**Exercise aim**. Skip the pictures. Give all the data again exactly.

**Given information**.
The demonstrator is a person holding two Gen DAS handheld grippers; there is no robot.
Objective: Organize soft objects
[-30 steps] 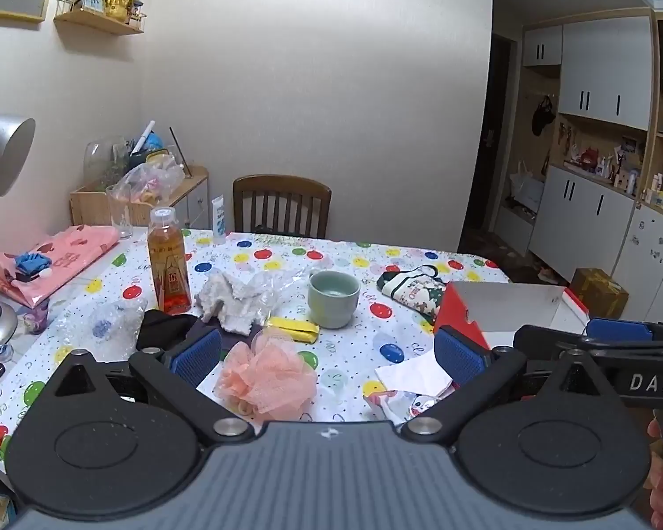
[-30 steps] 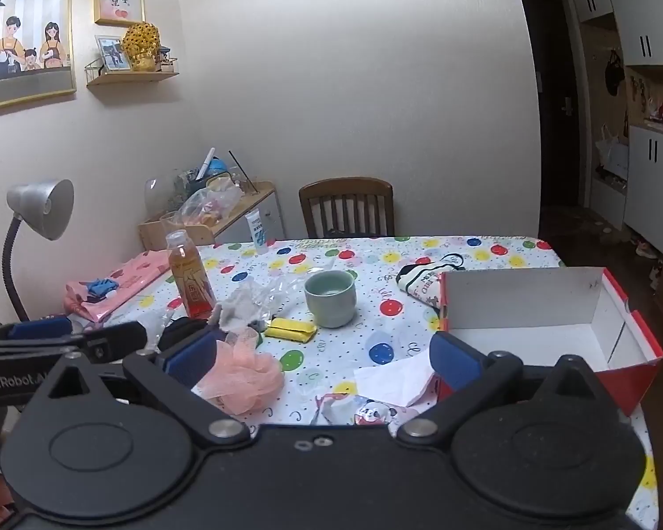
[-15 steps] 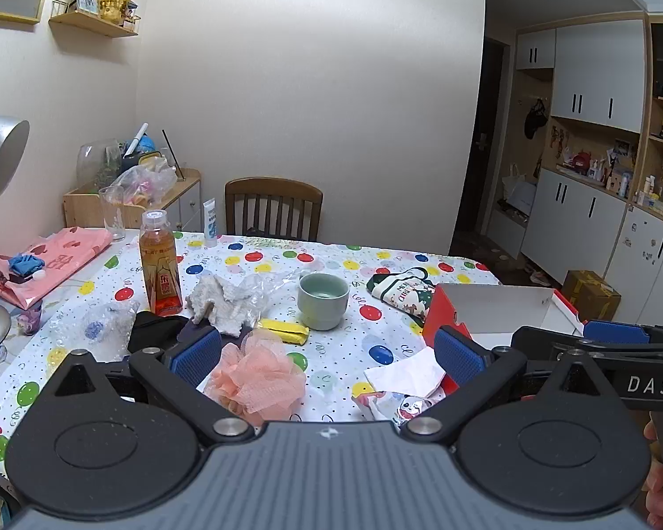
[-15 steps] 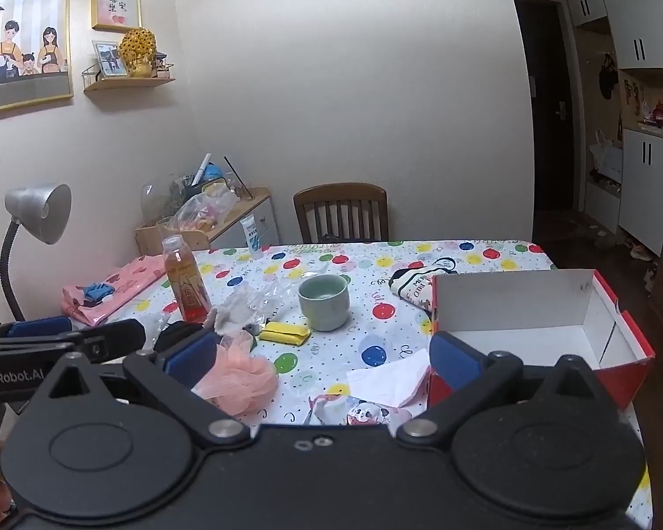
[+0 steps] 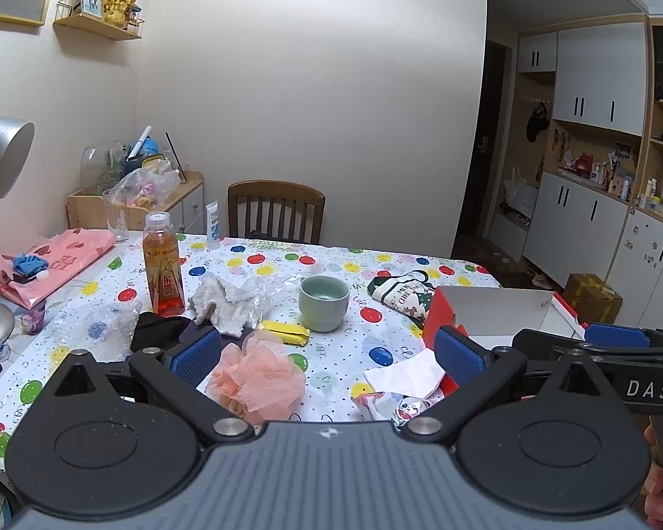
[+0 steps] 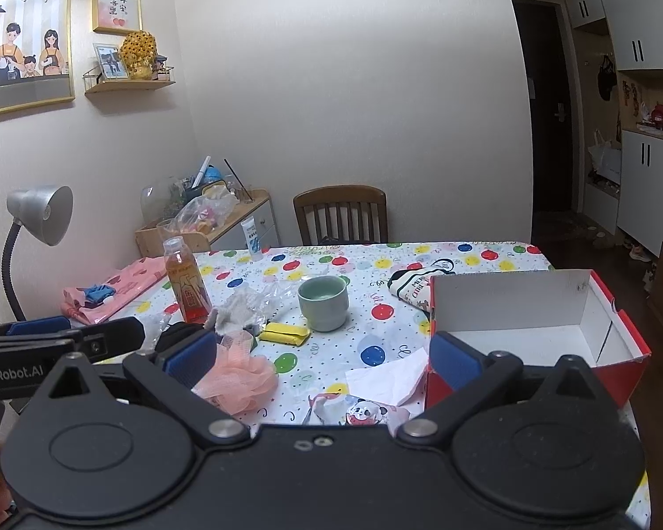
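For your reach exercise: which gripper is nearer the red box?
Right. The right gripper has one finger overlapping the red box's near corner; the left gripper hangs further left, by the pink mesh pouf.

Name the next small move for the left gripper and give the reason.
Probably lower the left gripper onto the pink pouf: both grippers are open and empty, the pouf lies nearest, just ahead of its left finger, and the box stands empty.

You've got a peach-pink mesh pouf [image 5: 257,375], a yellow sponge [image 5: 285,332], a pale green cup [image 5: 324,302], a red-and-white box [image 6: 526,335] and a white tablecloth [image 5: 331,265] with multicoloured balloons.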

**Exercise result**.
The demonstrator is a person holding two Gen DAS handheld grippers; there is no robot.
Objective: Organize soft objects
[-30 steps] 
[-30 steps] 
[-15 steps] 
[-15 steps] 
[+0 steps] 
[+0 steps] 
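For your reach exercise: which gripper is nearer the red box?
Right. The right gripper has one finger overlapping the red box's near corner; the left gripper hangs further left, by the pink mesh pouf.

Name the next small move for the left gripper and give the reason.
Probably lower the left gripper onto the pink pouf: both grippers are open and empty, the pouf lies nearest, just ahead of its left finger, and the box stands empty.

You've got a peach-pink mesh pouf [image 5: 257,375], a yellow sponge [image 5: 285,332], a pale green cup [image 5: 324,302], a red-and-white box [image 6: 526,335] and a white tablecloth [image 5: 331,265] with multicoloured balloons.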

Work on this exercise has been completed.